WORK ORDER: Go through the entries below line by line and tally those holding "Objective"; write only the tally.

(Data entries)
_____

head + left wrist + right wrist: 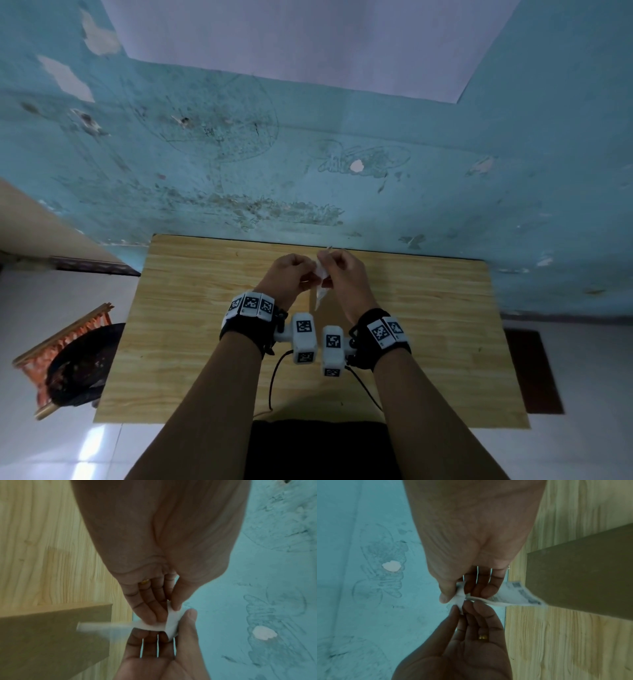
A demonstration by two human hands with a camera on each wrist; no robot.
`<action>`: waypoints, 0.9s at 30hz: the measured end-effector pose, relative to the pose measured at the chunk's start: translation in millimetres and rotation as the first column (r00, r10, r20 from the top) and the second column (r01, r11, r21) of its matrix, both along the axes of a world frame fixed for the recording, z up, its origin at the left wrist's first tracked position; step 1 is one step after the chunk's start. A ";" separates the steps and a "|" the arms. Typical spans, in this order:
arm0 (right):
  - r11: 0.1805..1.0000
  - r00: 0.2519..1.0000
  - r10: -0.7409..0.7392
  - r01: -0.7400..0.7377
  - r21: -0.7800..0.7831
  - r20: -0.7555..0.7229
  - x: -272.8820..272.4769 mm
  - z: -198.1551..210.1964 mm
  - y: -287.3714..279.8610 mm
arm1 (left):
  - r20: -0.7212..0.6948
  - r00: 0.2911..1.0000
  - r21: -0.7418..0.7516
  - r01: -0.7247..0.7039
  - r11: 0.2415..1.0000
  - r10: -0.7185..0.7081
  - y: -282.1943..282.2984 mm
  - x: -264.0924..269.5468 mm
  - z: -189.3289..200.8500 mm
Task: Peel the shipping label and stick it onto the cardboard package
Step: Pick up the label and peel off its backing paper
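Both hands are raised above the table and meet on a white shipping label (322,275). My left hand (305,270) pinches one flap of its corner between thumb and fingers (175,605). The other flap is pinched by my right hand (334,265), whose thumb (444,597) shows in the right wrist view. At that corner the label (171,622) is split into two layers. Its printed rest (510,595) hangs blurred toward the table. A flat brown cardboard package (582,581) lies on the wood below the hands (51,635), mostly hidden by them in the head view.
The wooden table (191,342) stands against a scuffed blue wall (239,171), close behind the hands. On the floor at the left are a black pan (82,366) and an orange wood-framed thing (65,339). Black cables (274,377) trail from the wrist cameras.
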State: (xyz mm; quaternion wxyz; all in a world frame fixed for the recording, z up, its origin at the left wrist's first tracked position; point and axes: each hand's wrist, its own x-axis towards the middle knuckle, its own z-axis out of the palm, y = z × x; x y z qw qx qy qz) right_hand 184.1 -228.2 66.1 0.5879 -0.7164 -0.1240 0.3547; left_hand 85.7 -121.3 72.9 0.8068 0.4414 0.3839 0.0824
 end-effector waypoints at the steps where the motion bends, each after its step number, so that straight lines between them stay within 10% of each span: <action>1: 1.000 1.000 -0.011 0.011 0.009 -0.015 0.7 -1.7 -1.4 | 0.013 1.000 -0.020 0.001 1.000 0.000 -0.4 -1.4 -0.5; 8: 0.990 0.971 -0.097 0.117 0.083 -0.217 -3.9 -5.3 -6.4 | 0.024 0.999 -0.052 -0.029 0.998 0.030 -0.8 -3.4 4.5; 27: 0.999 0.999 0.022 -0.023 -0.037 -0.037 7.6 -5.0 -13.5 | 0.043 0.999 0.056 0.013 0.998 -0.015 -1.7 -0.2 -4.8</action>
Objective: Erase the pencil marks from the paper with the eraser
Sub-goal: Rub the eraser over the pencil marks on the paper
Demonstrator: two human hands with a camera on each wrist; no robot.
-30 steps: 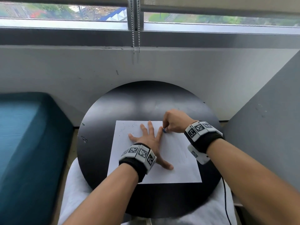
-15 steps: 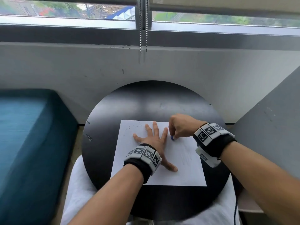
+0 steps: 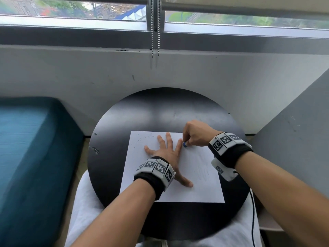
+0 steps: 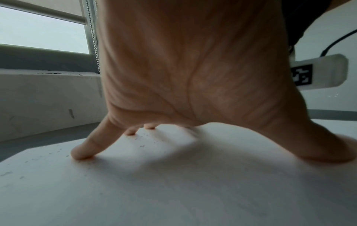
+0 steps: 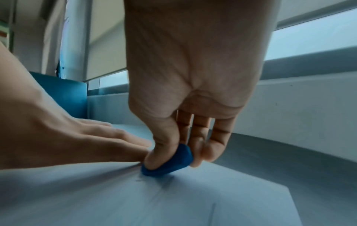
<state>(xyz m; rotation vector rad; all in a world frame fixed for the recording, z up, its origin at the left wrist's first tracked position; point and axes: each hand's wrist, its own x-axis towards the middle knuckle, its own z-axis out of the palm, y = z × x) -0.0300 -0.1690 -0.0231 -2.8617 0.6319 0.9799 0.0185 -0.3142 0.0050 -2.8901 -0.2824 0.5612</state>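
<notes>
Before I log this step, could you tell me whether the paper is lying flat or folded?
Flat: the paper lies spread on the table, left hand pressing it.

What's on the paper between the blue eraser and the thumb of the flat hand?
Only bare paper with faint pencil marks, seen in the head view, between the blue eraser and the left hand.

Left hand (image 3: pixel 166 151) splayed flat, right hand (image 3: pixel 196 133) pinching.
</notes>
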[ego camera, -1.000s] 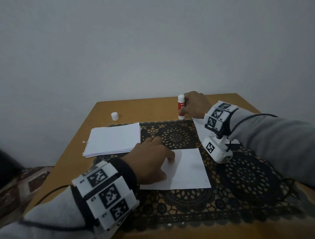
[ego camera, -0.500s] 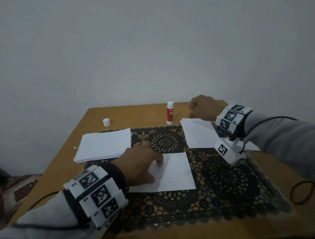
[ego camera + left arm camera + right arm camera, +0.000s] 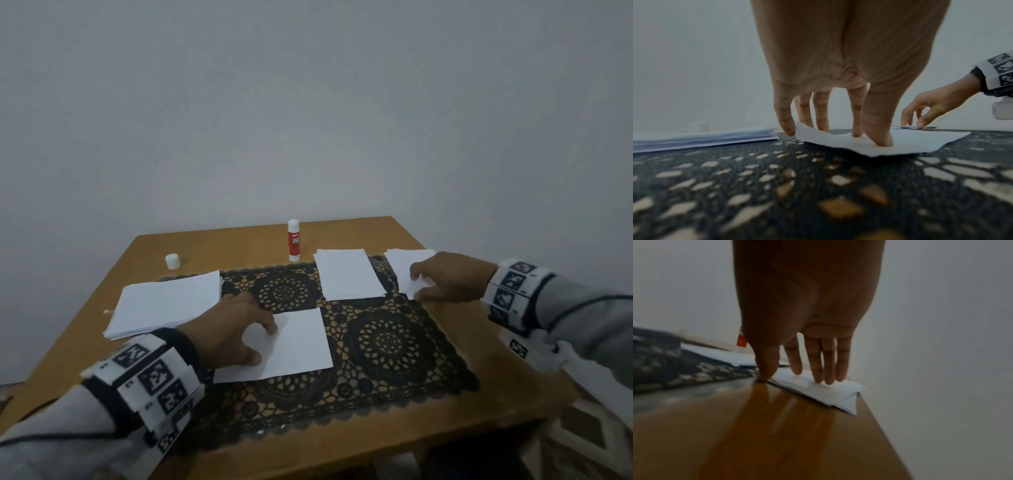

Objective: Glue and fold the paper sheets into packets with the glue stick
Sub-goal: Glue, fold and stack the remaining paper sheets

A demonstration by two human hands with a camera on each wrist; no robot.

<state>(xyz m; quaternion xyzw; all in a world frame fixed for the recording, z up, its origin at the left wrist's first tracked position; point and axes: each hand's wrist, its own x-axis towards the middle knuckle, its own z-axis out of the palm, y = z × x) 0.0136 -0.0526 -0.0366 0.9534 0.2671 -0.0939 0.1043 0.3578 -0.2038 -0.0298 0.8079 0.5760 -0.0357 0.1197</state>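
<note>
A single white sheet point(image 3: 298, 342) lies on the black lace mat point(image 3: 394, 346). My left hand point(image 3: 263, 344) presses its left part flat with straight fingers and thumb. In the left wrist view the sheet's point(image 3: 920, 139) far left corner curls up beside the fingers point(image 3: 857, 123). My right hand point(image 3: 416, 285) rests on a small pile of folded papers point(image 3: 404, 260) at the far right. There the fingers point(image 3: 824, 369) lie straight on the folded pile point(image 3: 834, 392), with the thumb tip at its near edge. The red and white glue stick point(image 3: 294, 241) stands upright at the back, held by no hand.
A thick stack of blank sheets point(image 3: 164, 305) lies at the left of the wooden table point(image 3: 342, 445). Another paper stack point(image 3: 349, 274) sits at the back right of the mat. The white glue cap point(image 3: 172, 261) stands at the back left. A wall rises close behind.
My right hand let go of the glue stick, which now stands alone at the back, and moved right onto the folded pile. The left hand stayed on the sheet.
</note>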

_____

WRITTEN REPLY: 2